_What is required_
Everything in the listing below needs to be returned word for word.

-------- Stored data

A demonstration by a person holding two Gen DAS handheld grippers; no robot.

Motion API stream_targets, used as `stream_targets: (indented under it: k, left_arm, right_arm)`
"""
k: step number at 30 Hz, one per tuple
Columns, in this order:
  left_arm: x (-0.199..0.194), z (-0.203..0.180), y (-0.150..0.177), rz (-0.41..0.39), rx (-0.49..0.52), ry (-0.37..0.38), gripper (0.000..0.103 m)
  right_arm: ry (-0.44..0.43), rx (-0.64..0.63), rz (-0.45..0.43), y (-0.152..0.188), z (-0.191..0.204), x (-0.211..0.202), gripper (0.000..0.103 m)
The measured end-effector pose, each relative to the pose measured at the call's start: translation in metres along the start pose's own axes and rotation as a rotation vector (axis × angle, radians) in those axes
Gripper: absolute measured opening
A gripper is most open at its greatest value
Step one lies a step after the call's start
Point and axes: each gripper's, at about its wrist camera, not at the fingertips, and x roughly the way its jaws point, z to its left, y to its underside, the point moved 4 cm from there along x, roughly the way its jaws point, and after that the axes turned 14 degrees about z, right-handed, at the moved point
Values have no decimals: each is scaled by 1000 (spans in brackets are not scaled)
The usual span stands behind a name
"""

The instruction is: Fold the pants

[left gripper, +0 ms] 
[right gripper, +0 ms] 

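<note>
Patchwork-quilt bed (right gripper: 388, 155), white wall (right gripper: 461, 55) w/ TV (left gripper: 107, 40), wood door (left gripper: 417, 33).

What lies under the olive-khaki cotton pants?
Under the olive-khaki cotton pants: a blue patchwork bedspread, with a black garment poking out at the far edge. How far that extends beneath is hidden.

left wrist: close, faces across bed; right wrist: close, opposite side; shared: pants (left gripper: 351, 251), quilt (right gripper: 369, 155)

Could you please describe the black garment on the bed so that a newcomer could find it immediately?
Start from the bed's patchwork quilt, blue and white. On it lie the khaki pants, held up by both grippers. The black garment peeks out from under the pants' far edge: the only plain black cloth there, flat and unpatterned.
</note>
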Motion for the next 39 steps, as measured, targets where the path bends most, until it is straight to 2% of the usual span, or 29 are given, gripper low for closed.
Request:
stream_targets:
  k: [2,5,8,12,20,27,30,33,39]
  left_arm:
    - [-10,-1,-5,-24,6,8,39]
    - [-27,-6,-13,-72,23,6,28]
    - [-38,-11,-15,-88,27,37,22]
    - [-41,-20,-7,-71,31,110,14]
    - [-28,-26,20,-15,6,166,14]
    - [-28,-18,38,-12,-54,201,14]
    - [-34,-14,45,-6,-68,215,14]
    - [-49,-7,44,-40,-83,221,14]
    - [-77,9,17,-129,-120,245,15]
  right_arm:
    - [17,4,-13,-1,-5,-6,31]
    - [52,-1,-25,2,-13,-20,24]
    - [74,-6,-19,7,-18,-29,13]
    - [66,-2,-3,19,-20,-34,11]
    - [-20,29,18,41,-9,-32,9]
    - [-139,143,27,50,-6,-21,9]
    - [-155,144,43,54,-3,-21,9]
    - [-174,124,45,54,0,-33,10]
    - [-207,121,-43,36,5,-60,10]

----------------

_Reply_
A demonstration by a person holding two Gen DAS handheld grippers; no robot.

Motion API stream_targets, used as `stream_targets: (indented under it: k, left_arm, right_arm)`
"""
k: step number at 30 Hz, one per tuple
Columns, in this order:
  left_arm: x (-0.199..0.194), z (-0.203..0.180), y (-0.150..0.177), rz (-0.41..0.39), rx (-0.49..0.52), ry (-0.37..0.38), gripper (0.000..0.103 m)
  right_arm: ry (-0.44..0.43), rx (-0.64..0.63), rz (-0.45..0.43), y (-0.152..0.188), z (-0.191..0.204), x (-0.211..0.202), gripper (0.000..0.103 m)
The measured end-effector pose, each relative to the pose measured at the call's start: translation in metres along the start pose's own axes and rotation as a rotation vector (axis × angle, radians) in those axes
Gripper: absolute measured opening
A gripper is most open at its greatest value
Step one lies a step after the call's start
Point and axes: each gripper's, at about its wrist camera, not at the fingertips, and x roughly the way its jaws point, z to its left, y to its underside, the point moved 4 cm from there along x, roughly the way its jaws point, and after that the axes turned 14 degrees about z, right-handed, at the moved point
Values have no decimals: each is scaled by 1000 (spans in brackets are not scaled)
The usual span stands behind a name
"""

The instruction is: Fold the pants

[left gripper, +0 ms] 
[right gripper, +0 ms] 

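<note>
Patchwork-quilt bed (right gripper: 388, 155), white wall (right gripper: 461, 55) w/ TV (left gripper: 107, 40), wood door (left gripper: 417, 33).

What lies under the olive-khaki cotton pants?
Under the olive-khaki cotton pants: a blue patchwork bedspread, with a black garment poking out at the far edge. How far that extends beneath is hidden.

left wrist: close, faces across bed; right wrist: close, opposite side; shared: pants (left gripper: 351, 251), quilt (right gripper: 369, 155)

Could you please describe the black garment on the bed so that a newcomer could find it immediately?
Start from the bed's patchwork quilt, blue and white. On it lie the khaki pants, held up by both grippers. The black garment peeks out from under the pants' far edge: the only plain black cloth there, flat and unpatterned.
</note>
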Motion for the next 39 steps, as measured, targets where the path bends most, until it is straight to 2% of the usual span, or 29 are given, gripper low for closed.
Request:
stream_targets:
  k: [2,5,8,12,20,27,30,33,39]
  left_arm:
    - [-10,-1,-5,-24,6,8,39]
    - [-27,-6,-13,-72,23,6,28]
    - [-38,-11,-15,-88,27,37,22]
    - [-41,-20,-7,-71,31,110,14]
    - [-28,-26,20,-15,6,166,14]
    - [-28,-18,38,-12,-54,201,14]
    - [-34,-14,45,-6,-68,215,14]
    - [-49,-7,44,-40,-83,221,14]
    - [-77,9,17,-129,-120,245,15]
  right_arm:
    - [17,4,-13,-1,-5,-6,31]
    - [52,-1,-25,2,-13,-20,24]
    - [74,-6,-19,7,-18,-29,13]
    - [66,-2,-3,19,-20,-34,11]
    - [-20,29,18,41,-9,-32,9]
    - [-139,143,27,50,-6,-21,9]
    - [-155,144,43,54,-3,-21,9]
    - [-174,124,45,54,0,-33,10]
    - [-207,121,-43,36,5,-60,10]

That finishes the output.